[Dataset content]
■ ■ ■

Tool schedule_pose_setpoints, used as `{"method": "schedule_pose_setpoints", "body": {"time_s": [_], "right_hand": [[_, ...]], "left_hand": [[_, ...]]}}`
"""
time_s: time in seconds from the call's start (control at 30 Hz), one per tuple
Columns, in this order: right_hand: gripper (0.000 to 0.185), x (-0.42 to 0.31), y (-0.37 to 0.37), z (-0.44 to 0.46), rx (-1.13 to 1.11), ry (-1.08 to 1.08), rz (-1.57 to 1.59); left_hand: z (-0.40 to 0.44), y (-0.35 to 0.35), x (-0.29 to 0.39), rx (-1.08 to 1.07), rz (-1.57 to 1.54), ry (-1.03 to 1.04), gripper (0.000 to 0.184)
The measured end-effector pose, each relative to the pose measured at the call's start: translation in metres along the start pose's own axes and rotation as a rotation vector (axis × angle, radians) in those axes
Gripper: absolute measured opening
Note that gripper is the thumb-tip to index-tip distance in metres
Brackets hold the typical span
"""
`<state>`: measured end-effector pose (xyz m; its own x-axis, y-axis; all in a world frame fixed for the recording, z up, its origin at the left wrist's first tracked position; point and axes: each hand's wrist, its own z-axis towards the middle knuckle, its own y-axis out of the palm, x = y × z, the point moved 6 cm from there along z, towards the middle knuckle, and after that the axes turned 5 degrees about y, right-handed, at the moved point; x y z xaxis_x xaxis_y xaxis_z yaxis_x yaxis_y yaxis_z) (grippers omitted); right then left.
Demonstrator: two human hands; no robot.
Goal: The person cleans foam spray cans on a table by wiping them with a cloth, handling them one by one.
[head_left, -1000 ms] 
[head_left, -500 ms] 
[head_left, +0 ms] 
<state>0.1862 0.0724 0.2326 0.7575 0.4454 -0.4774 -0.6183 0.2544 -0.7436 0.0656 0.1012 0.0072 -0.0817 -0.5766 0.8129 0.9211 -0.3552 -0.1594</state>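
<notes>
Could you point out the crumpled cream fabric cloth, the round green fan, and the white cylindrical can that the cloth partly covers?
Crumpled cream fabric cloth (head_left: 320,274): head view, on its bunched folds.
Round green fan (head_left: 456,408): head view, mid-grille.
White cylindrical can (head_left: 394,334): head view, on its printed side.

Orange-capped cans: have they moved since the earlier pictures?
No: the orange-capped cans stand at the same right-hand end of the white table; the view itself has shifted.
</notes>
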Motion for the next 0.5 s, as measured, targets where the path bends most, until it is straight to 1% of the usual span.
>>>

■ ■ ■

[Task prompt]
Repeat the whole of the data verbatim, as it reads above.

[Result for this task]
Tool schedule_pose_setpoints, used as `{"method": "schedule_pose_setpoints", "body": {"time_s": [_], "right_hand": [[_, ...]], "left_hand": [[_, ...]]}}`
"""
time_s: time in seconds from the call's start (control at 30 Hz), one per tuple
Columns, in this order: right_hand: gripper (0.000 to 0.185), x (-0.42 to 0.31), y (-0.37 to 0.37), z (-0.44 to 0.46), rx (-1.13 to 1.11), ry (-1.08 to 1.08), rz (-1.57 to 1.59); left_hand: z (-0.40 to 0.44), y (-0.35 to 0.35), x (-0.29 to 0.39), rx (-1.08 to 1.07), rz (-1.57 to 1.54), ry (-1.03 to 1.04), gripper (0.000 to 0.184)
The measured end-effector pose, each relative to the pose measured at the call's start: translation in metres along the start pose's own axes and rotation as a rotation vector (axis × angle, radians) in those axes
Gripper: absolute measured opening
Note that gripper is the thumb-tip to index-tip distance in metres
Brackets hold the typical span
"""
`<state>`: measured end-effector pose (xyz m; its own x-axis, y-axis; all in a world frame fixed for the recording, z up, its origin at the left wrist's first tracked position; point and axes: each hand's wrist, its own z-axis towards the middle knuckle, its own y-axis out of the palm, x = y × z, the point moved 6 cm from there along z, towards the middle knuckle, and after that the axes turned 5 degrees about y, right-handed, at the moved point; x y z xaxis_x xaxis_y xaxis_z yaxis_x yaxis_y yaxis_z) (grippers omitted); right then left.
Demonstrator: two human hands; no robot.
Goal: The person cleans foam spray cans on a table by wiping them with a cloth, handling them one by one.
[head_left, -1000 ms] 
[head_left, -500 ms] 
[head_left, +0 ms] 
<state>0.1862 0.0724 0.2326 0.7575 0.4454 -0.4774 -0.6183 0.2544 -0.7436 0.0656 0.1012 0.0072 -0.0817 -0.5766 0.8129 0.9211 -0.3552 -0.1594</state>
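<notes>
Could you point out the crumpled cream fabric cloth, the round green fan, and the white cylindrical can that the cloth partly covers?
Crumpled cream fabric cloth (head_left: 320,274): head view, on its bunched folds.
Round green fan (head_left: 456,408): head view, mid-grille.
White cylindrical can (head_left: 394,334): head view, on its printed side.

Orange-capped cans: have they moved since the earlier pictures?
No: the orange-capped cans stand at the same right-hand end of the white table; the view itself has shifted.
</notes>
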Motion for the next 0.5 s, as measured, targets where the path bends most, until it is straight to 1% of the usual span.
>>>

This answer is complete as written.